### How to complete this task
Return the data exactly, without pictures.
----- Given information
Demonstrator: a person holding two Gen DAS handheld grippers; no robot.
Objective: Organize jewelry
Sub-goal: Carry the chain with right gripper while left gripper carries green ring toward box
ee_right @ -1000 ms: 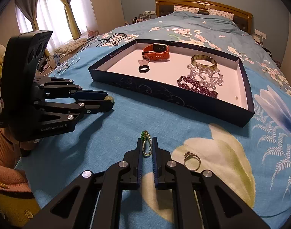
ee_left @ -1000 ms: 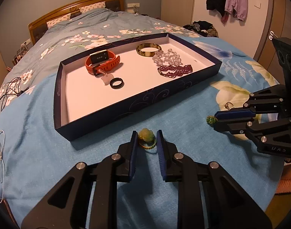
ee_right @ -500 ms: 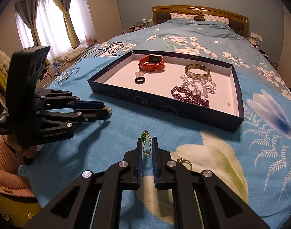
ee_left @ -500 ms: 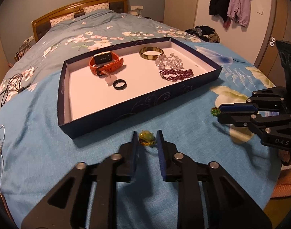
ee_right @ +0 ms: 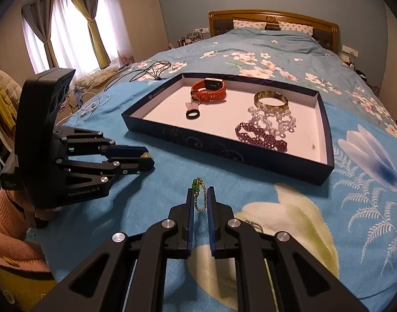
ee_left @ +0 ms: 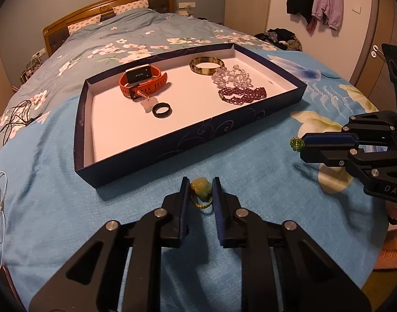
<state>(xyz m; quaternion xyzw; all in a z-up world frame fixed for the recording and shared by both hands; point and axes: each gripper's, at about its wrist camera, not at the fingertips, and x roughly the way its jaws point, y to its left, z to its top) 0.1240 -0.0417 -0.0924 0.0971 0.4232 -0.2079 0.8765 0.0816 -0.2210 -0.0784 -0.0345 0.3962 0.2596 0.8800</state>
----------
### Solution to the exercise
Demonstrator: a person holding two Gen DAS handheld grippers; no robot.
Objective: Organize jewelry
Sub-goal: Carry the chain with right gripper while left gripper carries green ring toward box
ee_right @ -1000 ms: 
ee_left @ -1000 ms: 
ee_right @ -500 ms: 
ee_left @ -500 ms: 
ee_right @ +0 ms: 
ee_left @ +0 ms: 
<state>(xyz m; quaternion xyzw; all in a z-up world frame fixed for the recording and shared by both hands; point and axes: each gripper's, at about its wrist camera, not at the fingertips, and x roughly the way its jaws point, y to its left, z to its top) 0.1240 -0.0417 -0.0924 0.0971 0.4232 -0.2079 0.8765 0.0816 -0.2210 -0.0784 -0.0345 0.3962 0.2596 0.8800</state>

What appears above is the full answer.